The Online Companion to the Journal of Islamic Law Forum on Brunei's Criminal Law Code [Vol. 1, Issue 1 (Spring 2020)], accompanies the Journal in Islamic Law Forum on a new development in Islamic legislation that has generated much international media attention but little close analysis: Brunei’s new Islamic criminal code. The two main parts of the code are the Syariah Penal Code Order (SPCO) of 2013, which took effect in 2014, and the Syariah Courts Criminal Procedure Code Order (SCCPCO) of 2018, which took effect in 2019. With a foreword by Intisar A. Rabb, the Forum features contributions from three scholars and practitioners: Mansurah Izzul Mohamed, Dominik M. Müller, and Adnan A. Zulfiqar. This Online Companion provides the text of the series of laws forming the new Code, as well as its antecedents from British law.

Islamic Constitutionalism (SHARIAsource, Harvard Law School) provides a survey instrument codifying the thirty "Islamic clauses”, i.e. those constitutional clauses that make a reference to Islam or having an Islamic underpinning, modeled after The 1978 Al-Azhar Constitution and developed by professors Dawood Ahmed and Moamen Gouda in the 2015 "Measuring Constitutional Islamization: Insights from the Islamic Constitutions Index," Hastings International and Comparative Law Review, 38(1), 1-76. The Islamic Constitutions Index (ICI) measures the degree of Islamicity of the Constitutions within the Muslim majority countries. Lead editors: Dawood Ahmed (Comparative Constitutions Project), Moamen Gouda (Hankuk University of Foreign Studies), Tom Ginsburg (University of Chicago)

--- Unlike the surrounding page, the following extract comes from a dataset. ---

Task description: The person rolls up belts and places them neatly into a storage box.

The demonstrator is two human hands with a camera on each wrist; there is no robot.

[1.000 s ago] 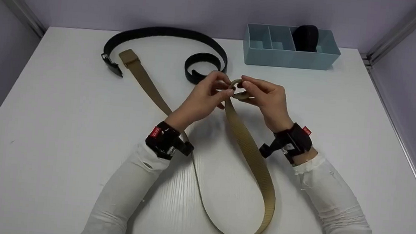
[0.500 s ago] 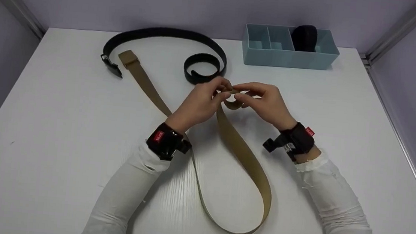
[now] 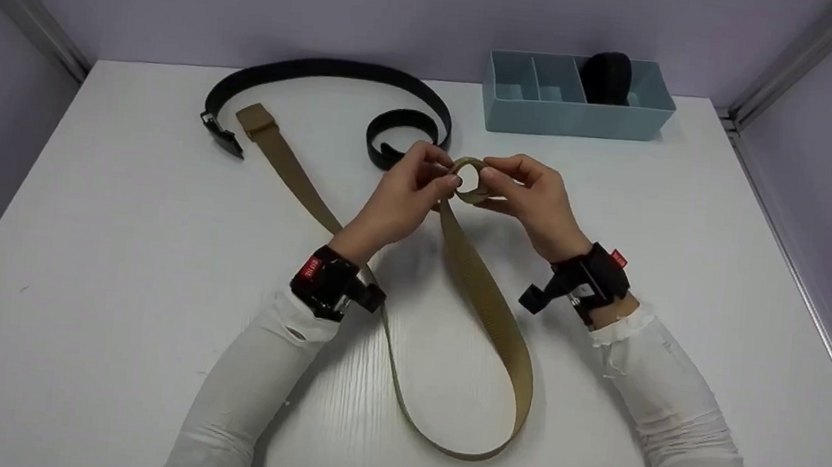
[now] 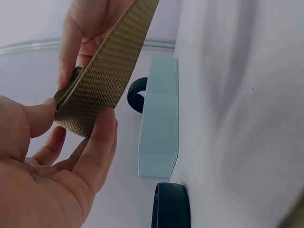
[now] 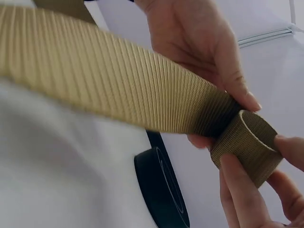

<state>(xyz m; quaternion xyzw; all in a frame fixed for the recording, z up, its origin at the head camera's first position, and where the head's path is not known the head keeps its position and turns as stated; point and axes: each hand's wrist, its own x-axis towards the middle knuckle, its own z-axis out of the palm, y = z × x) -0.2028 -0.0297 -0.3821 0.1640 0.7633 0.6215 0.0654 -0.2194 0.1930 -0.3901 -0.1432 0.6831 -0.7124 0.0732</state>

Islamic Law in the Age of Colonialism (The Harvard Law Library) is a collection of legal writings, compendiums, and related studies commissioned by, or in relation to, colonial empires that ruled over Muslim societies during the 19th and 20th centuries. Documents include comprehensive legal compendiums of Islamic law, in addition to tracts on family and inheritance law, contract and commercial law, as well as international and comparative law, written in English, French, Italian and German, by professors, judges, lawyers, and ministers residing within or outside colonized lands classified by seven regional divisions: British India, Dutch East Indies, East Africa, North Africa (Maghreb), North Africa (Egypt), West Africa, Ottoman Turkey (Asia Minor and the Caucasus). Lead editor: Intisar A. Rabb (Harvard Law School)

 

ADDITIONAL RESOURCES: Editors' Picks

A curated list of resources on Islamic law and legal history (and citations guides), authored by individual SHARIAsource editors or picked by our senior editors to feature.

The Indigo Book is a citation manual published by Public Resource, Inc., that provides an "open and compatible implementation of a uniform system of citation." It is open source / public domain and unaffiliated with The Bluebook® A Uniform System of Citation®.

The Islamic Bioethics Project at Georgetown University in Qatar combines materials at the intersection of bioethics and Islamic law, and includes a database on Islamic Medical and Scientific Ethics with resources from a broad spectrum of Islamic literature on biomedical ethics.